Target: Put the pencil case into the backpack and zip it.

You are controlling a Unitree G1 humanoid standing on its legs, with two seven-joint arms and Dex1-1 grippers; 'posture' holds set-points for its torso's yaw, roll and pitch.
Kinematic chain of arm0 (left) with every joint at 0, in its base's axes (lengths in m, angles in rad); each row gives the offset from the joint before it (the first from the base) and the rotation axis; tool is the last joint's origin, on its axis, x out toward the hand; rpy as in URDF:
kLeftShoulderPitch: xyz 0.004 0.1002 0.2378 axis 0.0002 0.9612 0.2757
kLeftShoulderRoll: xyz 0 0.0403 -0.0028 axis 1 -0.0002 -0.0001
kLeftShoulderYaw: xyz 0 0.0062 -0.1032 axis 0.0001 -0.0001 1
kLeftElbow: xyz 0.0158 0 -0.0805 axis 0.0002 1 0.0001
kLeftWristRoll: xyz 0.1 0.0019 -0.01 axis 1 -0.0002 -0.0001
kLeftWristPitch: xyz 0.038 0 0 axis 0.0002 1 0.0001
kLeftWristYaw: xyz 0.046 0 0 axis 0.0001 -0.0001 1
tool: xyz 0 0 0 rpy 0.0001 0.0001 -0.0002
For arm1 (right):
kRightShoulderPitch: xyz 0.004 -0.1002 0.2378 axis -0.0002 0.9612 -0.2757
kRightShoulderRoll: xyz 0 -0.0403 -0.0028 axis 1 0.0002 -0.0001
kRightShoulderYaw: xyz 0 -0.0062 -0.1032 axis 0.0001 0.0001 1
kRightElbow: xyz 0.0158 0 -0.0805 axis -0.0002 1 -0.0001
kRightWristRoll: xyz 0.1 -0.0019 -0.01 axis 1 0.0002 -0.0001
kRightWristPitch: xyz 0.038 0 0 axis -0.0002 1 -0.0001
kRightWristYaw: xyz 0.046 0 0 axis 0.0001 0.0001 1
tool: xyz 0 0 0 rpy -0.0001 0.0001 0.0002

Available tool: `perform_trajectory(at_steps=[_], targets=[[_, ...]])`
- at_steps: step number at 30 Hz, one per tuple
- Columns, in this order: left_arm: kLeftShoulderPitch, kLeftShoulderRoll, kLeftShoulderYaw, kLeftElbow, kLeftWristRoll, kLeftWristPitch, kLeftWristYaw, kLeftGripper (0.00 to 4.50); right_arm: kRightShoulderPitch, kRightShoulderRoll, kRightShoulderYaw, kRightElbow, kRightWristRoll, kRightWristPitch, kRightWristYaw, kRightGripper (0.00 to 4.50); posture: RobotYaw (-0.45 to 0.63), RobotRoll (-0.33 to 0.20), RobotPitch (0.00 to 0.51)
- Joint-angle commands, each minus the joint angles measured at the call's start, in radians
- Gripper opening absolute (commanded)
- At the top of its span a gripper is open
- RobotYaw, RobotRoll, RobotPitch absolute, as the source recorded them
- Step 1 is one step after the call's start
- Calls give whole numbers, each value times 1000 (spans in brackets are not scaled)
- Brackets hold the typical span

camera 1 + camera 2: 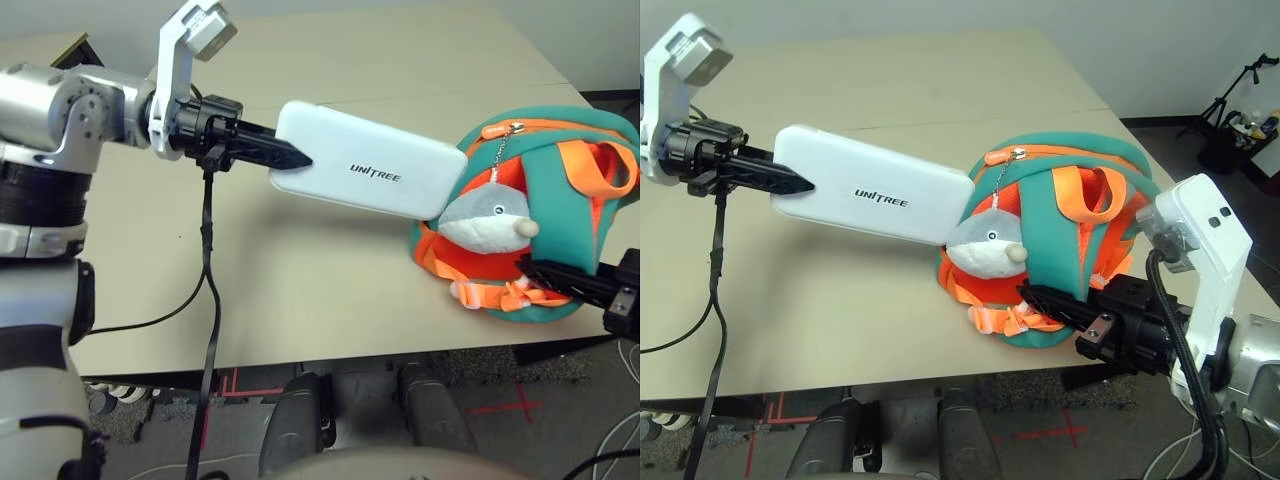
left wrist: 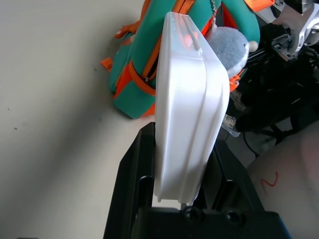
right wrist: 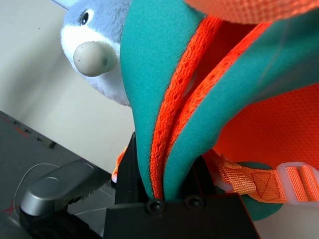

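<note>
White pencil case (image 1: 368, 160) in left tool (image 1: 262, 147), beside teal-orange backpack (image 1: 575, 215), contents unclear.

A white case (image 2: 187, 109) stood on edge, gripped between the two black fingers of the robot's left gripper (image 2: 184, 149), one on each broad side. Beyond it lay a teal backpack (image 2: 134, 92) with orange trim, partly hidden by the case, on a pale table (image 2: 55, 109). A grey plush toy (image 2: 228, 49) hung from a chain (image 2: 214, 14) just beside the case's far end. A red mark (image 2: 269, 180) showed on a pale rounded surface (image 2: 294, 174).
</note>
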Motion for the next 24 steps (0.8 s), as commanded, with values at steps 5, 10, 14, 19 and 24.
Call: perform_trajectory(at_steps=[5,10,14,19,24], targets=[[-91,-72,-63,117,142,-160,-75,1331,-4,15,21,-38,20,-16,-21,243,-254,0,100],[-165,-123,-75,195,191,-220,-106,1331,-3,20,29,-46,23,-26,-31,243,-256,0,101],[-186,-147,-88,204,180,-241,-106,1330,-6,23,43,-51,18,-37,-37,243,-264,0,100],[-177,-142,-121,122,106,-203,-106,1330,-12,21,55,-50,13,-46,-41,243,-266,0,100],[-151,-140,-132,37,52,-158,-106,1330,-21,22,70,-44,1,-48,-37,243,-258,0,100]])
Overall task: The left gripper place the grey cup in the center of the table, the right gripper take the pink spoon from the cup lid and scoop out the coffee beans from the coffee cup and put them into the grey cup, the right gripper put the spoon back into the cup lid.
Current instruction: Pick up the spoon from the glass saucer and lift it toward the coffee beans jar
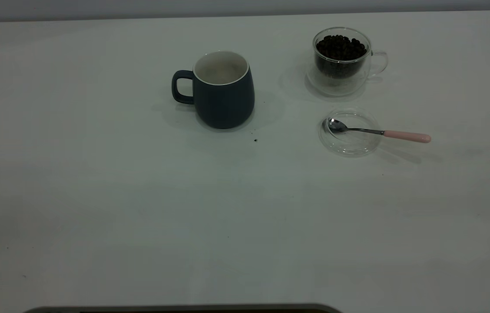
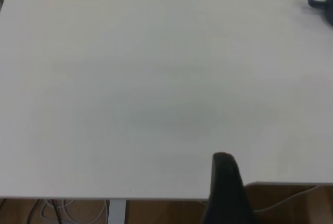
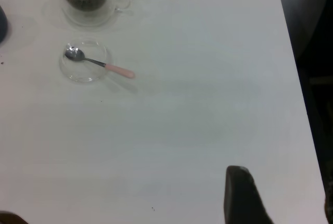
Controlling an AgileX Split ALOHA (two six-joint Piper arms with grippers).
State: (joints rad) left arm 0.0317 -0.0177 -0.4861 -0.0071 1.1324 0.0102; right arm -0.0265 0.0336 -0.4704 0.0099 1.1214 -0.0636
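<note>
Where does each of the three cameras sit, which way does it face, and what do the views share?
Exterior view: high, looking steeply down on the table at the grey cup, coffee cup, cup lid and pink spoon; no arm shows.
Left wrist view: near the table's edge, facing bare tabletop; one dark finger shows, plus the grey cup's handle at a corner.
Right wrist view: above the table's other side, facing coffee cup, lid and spoon; one dark finger shows.
Shared: exterior and right wrist both show spoon on lid.
</note>
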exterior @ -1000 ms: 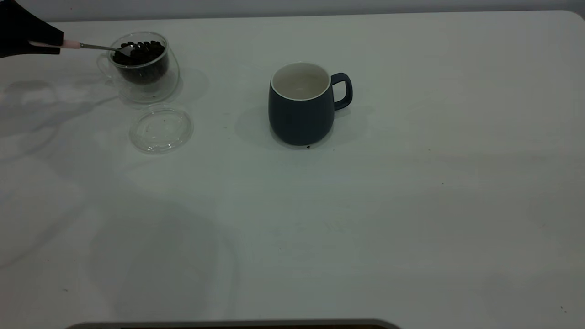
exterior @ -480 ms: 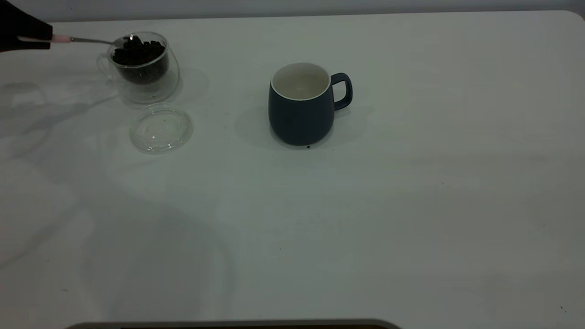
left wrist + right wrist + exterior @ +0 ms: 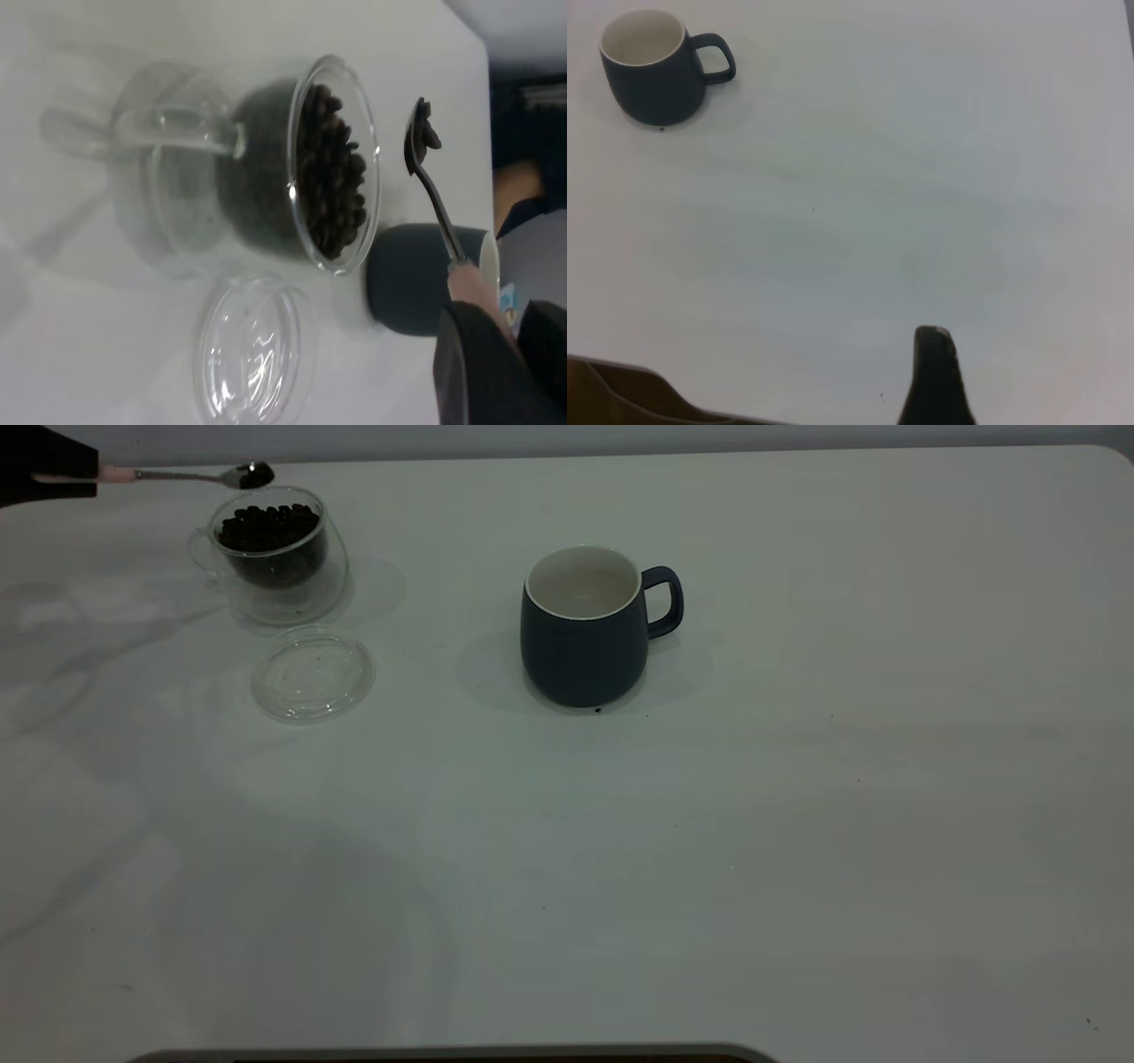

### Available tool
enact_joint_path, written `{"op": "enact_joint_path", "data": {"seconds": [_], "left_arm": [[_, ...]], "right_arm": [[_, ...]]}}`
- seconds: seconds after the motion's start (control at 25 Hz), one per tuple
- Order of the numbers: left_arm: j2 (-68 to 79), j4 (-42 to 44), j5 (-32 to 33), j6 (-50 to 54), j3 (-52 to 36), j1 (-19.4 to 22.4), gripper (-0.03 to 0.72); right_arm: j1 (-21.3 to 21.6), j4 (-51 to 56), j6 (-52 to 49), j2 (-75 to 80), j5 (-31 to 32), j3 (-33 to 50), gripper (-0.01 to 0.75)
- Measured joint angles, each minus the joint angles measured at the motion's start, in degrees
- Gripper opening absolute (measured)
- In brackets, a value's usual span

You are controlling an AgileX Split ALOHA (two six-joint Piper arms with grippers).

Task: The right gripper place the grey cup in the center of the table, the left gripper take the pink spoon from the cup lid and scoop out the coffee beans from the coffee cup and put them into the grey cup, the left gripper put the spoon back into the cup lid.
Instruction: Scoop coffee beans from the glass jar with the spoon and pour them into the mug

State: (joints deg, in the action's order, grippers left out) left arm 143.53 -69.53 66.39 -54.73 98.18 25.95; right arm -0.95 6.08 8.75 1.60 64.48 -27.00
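Note:
My left gripper (image 3: 89,475) is at the table's far left corner, shut on the pink spoon (image 3: 168,475) by its pale handle. The spoon is held level just above the coffee cup (image 3: 275,558), and a few coffee beans (image 3: 257,475) lie in its bowl. The cup holds a heap of beans (image 3: 268,521). The cup lid (image 3: 312,675) lies empty in front of it. The grey cup (image 3: 585,629) stands upright mid-table, empty inside, handle to the right. The left wrist view shows the gripper (image 3: 483,323), spoon (image 3: 434,186), coffee cup (image 3: 292,168), lid (image 3: 252,350) and grey cup (image 3: 407,279). My right gripper (image 3: 935,381) is far from the grey cup (image 3: 656,71).
The white table (image 3: 797,824) is bare to the right of and in front of the grey cup. A few dark crumbs lie by the mug's base (image 3: 597,710). A dark edge (image 3: 443,1056) runs along the near side of the table.
The left gripper has risen and drawn the spoon up out of the coffee cup, with beans now in its bowl. The cups and lid have not moved.

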Motion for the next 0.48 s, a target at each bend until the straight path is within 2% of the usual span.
{"op": "enact_joint_path", "data": {"seconds": [0.48], "left_arm": [[0.0,-1.0,0.0,0.8,0.0,-1.0,0.123]], "right_arm": [[0.0,0.0,0.0,0.0,0.0,0.0,0.591]]}}
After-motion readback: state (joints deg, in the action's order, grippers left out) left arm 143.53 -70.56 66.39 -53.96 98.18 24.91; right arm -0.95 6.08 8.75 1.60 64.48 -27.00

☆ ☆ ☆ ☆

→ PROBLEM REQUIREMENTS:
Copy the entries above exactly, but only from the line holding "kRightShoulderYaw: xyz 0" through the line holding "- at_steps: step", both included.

→ THE ANSWER:
kRightShoulderYaw: xyz 0 -0.0062 -0.1032 axis 0.0001 0.0001 1
kRightElbow: xyz 0.0158 0 -0.0805 axis -0.0002 1 -0.0001
kRightWristRoll: xyz 0.1 -0.0019 -0.01 axis 1 0.0002 -0.0001
kRightWristPitch: xyz 0.038 0 0 axis -0.0002 1 -0.0001
kRightWristYaw: xyz 0.046 0 0 axis 0.0001 0.0001 1
tool: xyz 0 0 0 rpy -0.0001 0.0001 0.0002

Available tool: `perform_trajectory(at_steps=[_], targets=[[_, ...]])`
- at_steps: step number at 30 Hz, one per tuple

Nothing else is required for this exercise.